Vanessa A. McFADDEN, Appellant v. BALLARD SPAHR ANDREWS & INGERSOLL, LLP and Margaret Riley-Jamison, Appellees.
Vanessa A. McFadden sued Ballard Spahr Andrews & Ingersoll, LLP, a law firm at which she had worked, and Margaret Riley-Jamison, a Human Resources Manager at the firm, alleging violations of the Family and Medical Leave Act, 29 U.S.C. § 2601 et seq.; Title VII of the Civil Rights Act of 1964, 42 U.S.C. § 2000e et seq.; the Americans with Disabilities Act, 42 U.S.C. § 12101 et seq.; § 1981 of the Civil Rights Act of 1866, 42 U.S.C. § 1981; and the District of Columbia Human Rights Act, D.C.Code § 2-1402.11 et seq. (DCHRA). The district court granted summary judgment for the defendants on all claims and McFadden appealed.

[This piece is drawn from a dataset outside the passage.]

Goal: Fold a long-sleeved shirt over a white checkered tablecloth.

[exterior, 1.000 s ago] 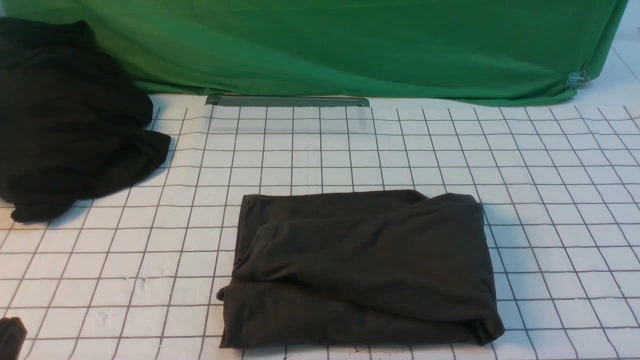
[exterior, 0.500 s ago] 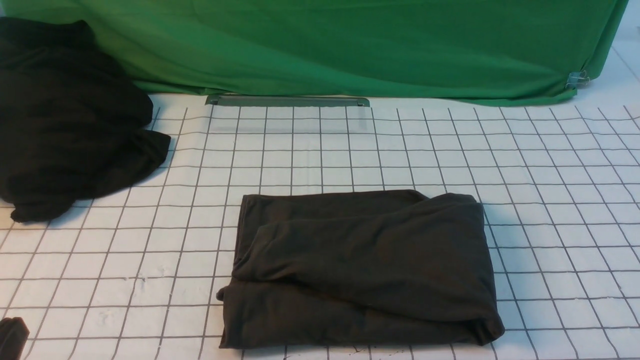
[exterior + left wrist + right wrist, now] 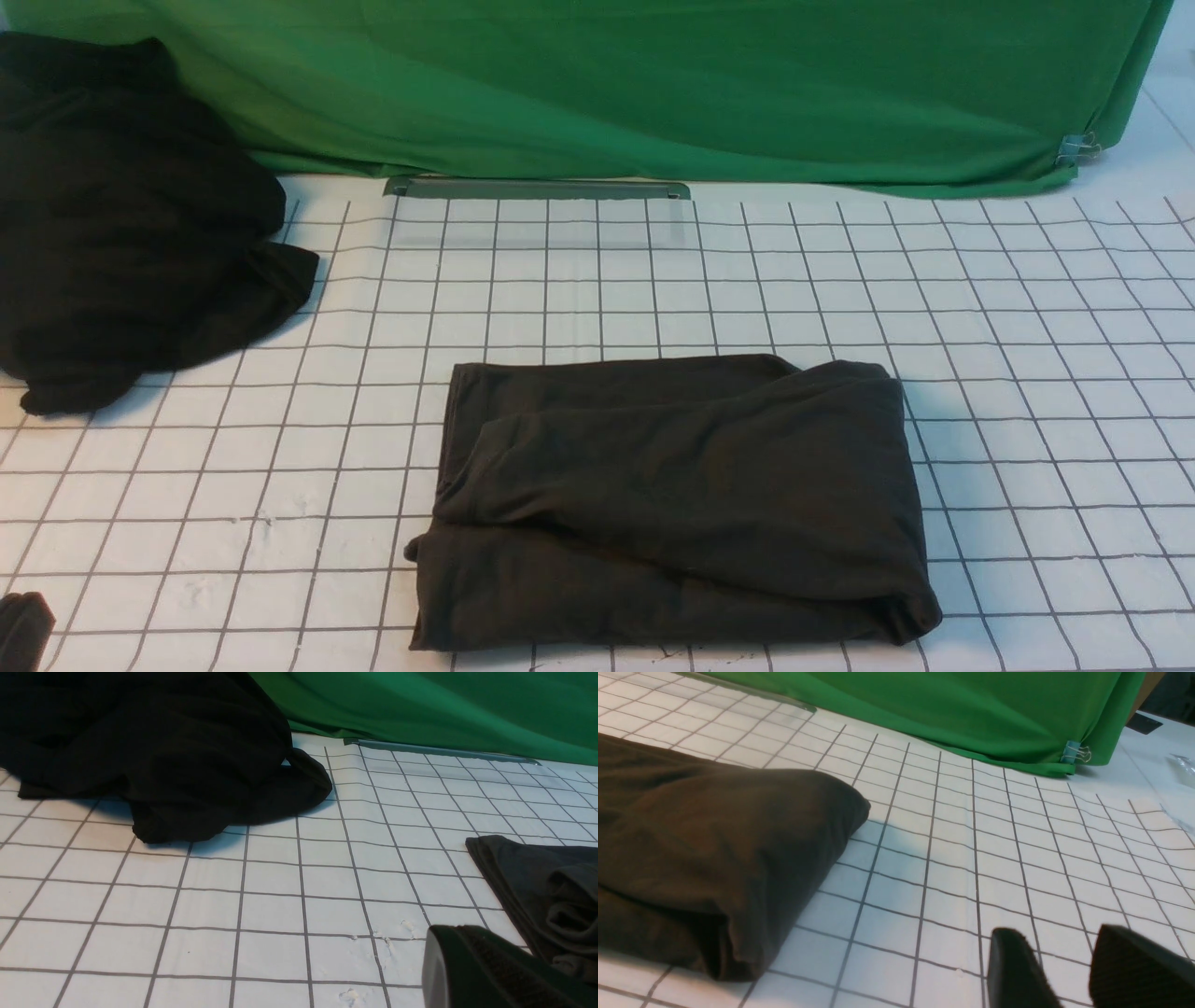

McFadden started work at Ballard Spahr in 1989 as a legal secretary assigned to Charles Henck, a partner in the firm's tax department. In October 2002 McFadden's husband was diagnosed with cancer. McFadden requested time off to care for him and was granted some leave. She claims Riley-Jamison and others at Ballard Spahr interfered with her ability to take additional leave by misinforming her about her entitlement to leave under the FMLA and by harassing her for taking too much time off. As a result, she claims, she took less time off then she was entitled to take and had to pay her sister to take care of her husband.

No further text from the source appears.